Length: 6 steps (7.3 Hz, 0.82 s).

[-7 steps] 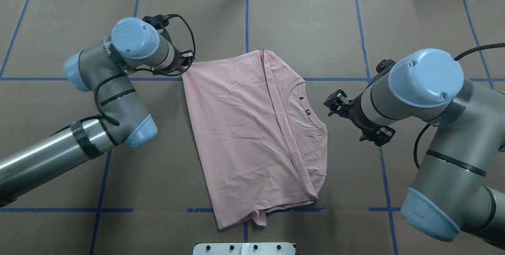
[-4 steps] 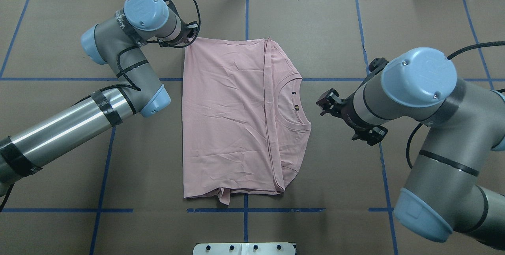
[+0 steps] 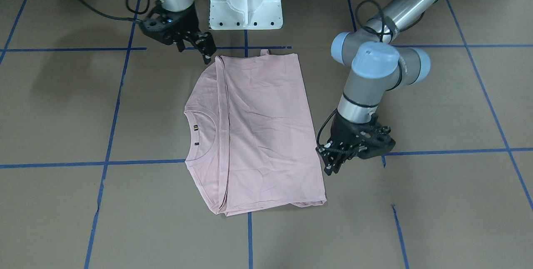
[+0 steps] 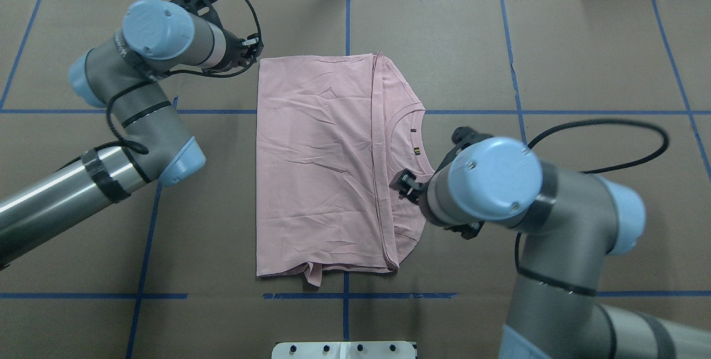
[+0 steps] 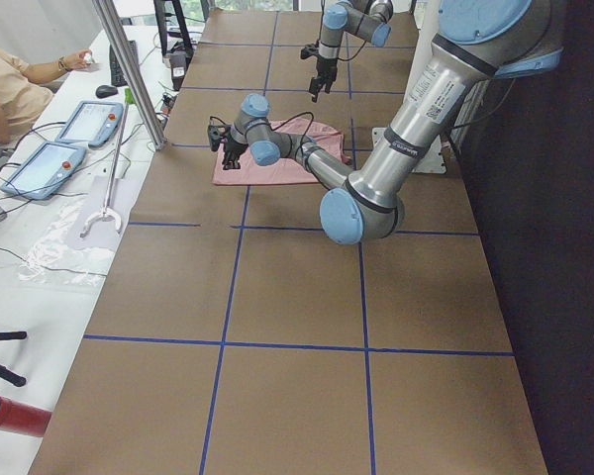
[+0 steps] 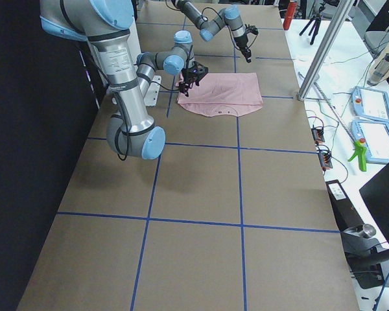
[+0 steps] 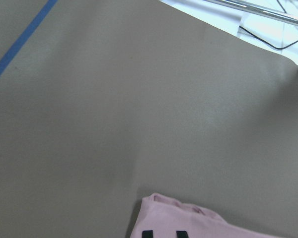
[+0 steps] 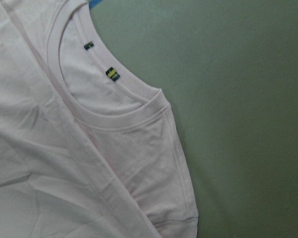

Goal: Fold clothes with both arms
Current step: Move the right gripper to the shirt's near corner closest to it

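Between folds, I judge. T-shirt (image 3: 258, 135) lies flat on tabletop (image 3: 416, 202). Left tool (image 3: 331, 161) and right tool (image 3: 199, 49) both spread, empty. Next: regrasp right-side corners, near and far.

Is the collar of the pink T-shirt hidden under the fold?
No, the collar lies uncovered on the T-shirt, beside the folded edge.

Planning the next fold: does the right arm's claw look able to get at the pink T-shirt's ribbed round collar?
Probably yes. The right claw hangs open above the light pink T-shirt beside the ribbed round collar, with nothing between them; the left claw is at the opposite edge.
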Available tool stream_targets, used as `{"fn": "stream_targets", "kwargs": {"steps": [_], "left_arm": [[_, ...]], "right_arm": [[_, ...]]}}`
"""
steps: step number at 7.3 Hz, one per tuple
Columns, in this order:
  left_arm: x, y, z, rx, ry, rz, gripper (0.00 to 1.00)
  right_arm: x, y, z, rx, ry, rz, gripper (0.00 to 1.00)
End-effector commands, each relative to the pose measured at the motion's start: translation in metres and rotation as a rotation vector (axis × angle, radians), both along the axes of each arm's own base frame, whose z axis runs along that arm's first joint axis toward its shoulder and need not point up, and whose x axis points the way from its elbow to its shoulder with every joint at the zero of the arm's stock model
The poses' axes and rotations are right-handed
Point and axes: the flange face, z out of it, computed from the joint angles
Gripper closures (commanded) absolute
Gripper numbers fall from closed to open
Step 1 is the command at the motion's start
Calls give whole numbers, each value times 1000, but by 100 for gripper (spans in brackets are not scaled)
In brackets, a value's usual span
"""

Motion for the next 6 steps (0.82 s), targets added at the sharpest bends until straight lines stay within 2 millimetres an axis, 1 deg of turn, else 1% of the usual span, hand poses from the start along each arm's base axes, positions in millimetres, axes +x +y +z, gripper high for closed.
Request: {"fn": "stream_targets", "kwargs": {"steps": [1,3,4,5,6], "left_arm": [[-6,12,0,5,14,4,68],[-7,13,4,4,9,5,67],[-7,13,4,3,11,4,67],[-3,15,4,2,10,8,67],[-3,16,4,2,10,10,67]], "right_arm": [[-51,24,17,-17,-1,12,1],[-61,25,25,-21,3,7,4],[-72,25,38,-31,32,5,6],[-75,29,42,-37,39,-2,9],[-80,35,44,-38,47,-12,18]]}}
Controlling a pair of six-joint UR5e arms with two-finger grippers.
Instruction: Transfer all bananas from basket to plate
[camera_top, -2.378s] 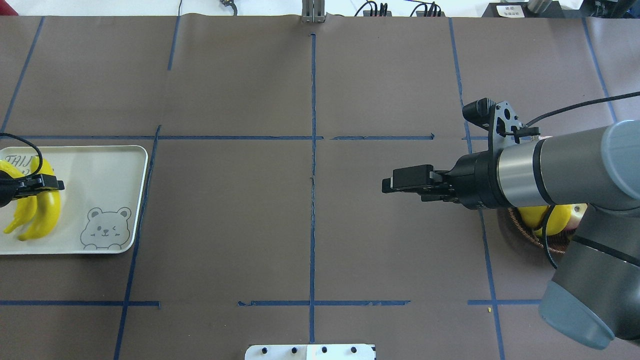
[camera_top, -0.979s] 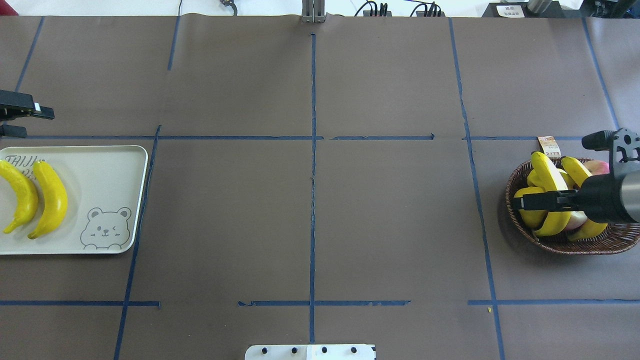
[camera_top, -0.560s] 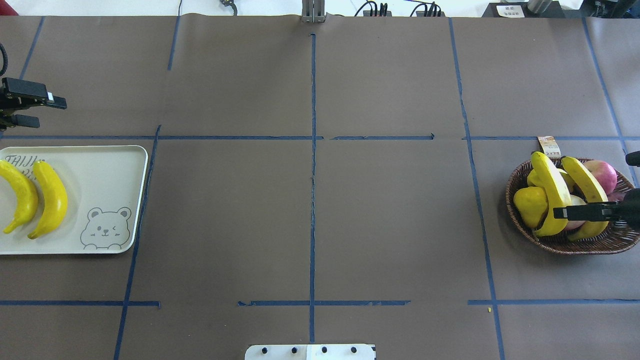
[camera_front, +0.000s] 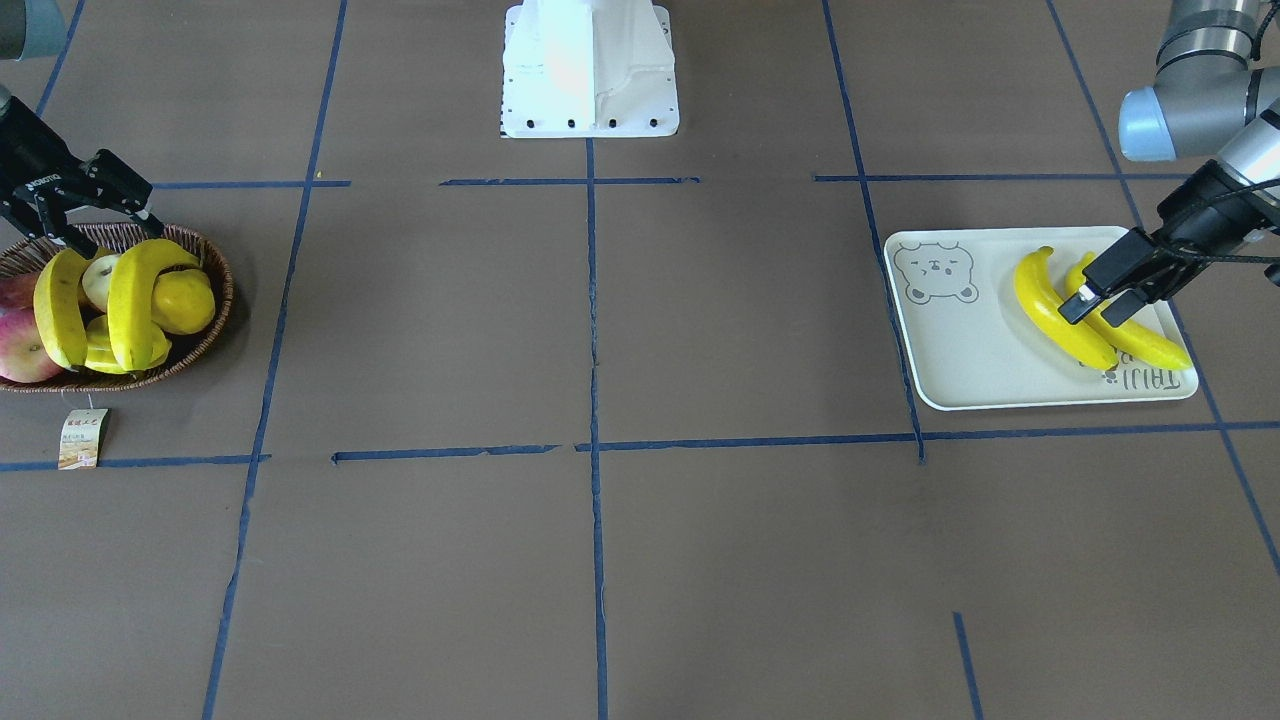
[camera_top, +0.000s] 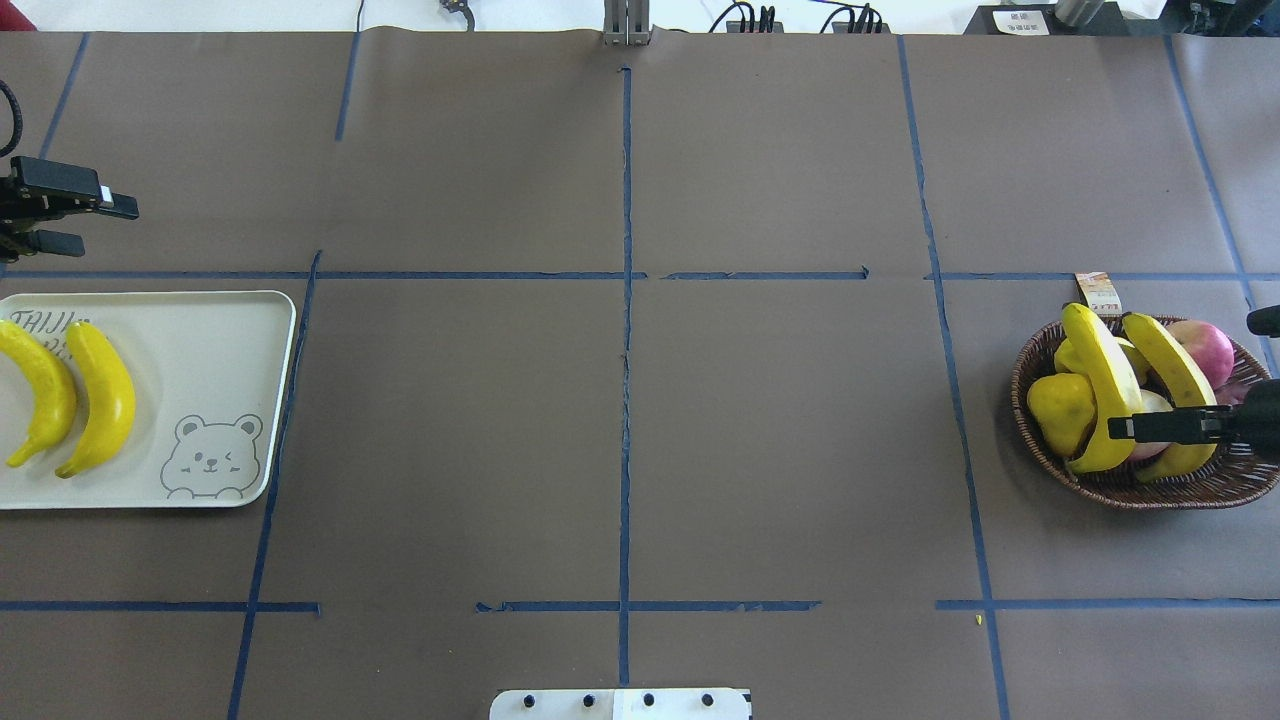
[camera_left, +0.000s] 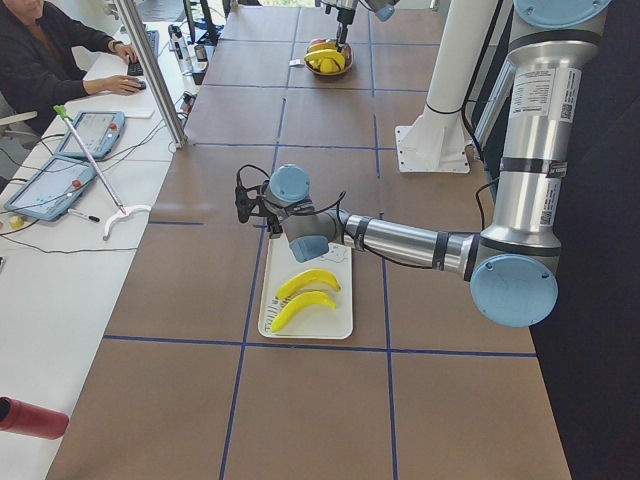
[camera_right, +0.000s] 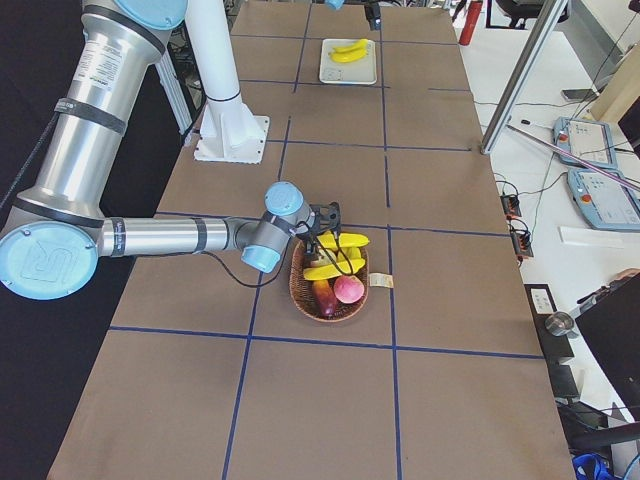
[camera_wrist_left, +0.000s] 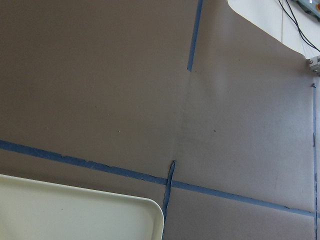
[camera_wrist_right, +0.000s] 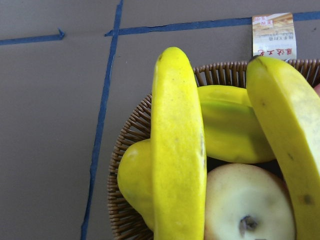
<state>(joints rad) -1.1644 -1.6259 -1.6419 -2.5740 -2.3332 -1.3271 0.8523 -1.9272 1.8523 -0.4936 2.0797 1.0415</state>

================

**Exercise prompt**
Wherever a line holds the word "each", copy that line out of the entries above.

**Task response**
End-effector commands, each relative to the pose measured at the motion's start: translation in metres and rotation as a rotation vector (axis × angle, radians), both along the axes of each arm's own base frame, whose z axis runs along that arm's first joint axis toward its shoulder and need not point up, and whose x axis points the way from its elbow to its shoulder with every joint at the zero of the arm's stock model
Calls give whole numbers, each value times 1000, but by 100 for gripper (spans in brackets are not scaled)
Motion for the next 6 steps (0.82 s), targets added at the sharpest bends until straight lines stay within 2 millimetres an axis, 1 deg of turn, else 1% of the usual span, hand poses from the start along each arm's base axes, positions in millimetres, axes +x +y +z, gripper high for closed.

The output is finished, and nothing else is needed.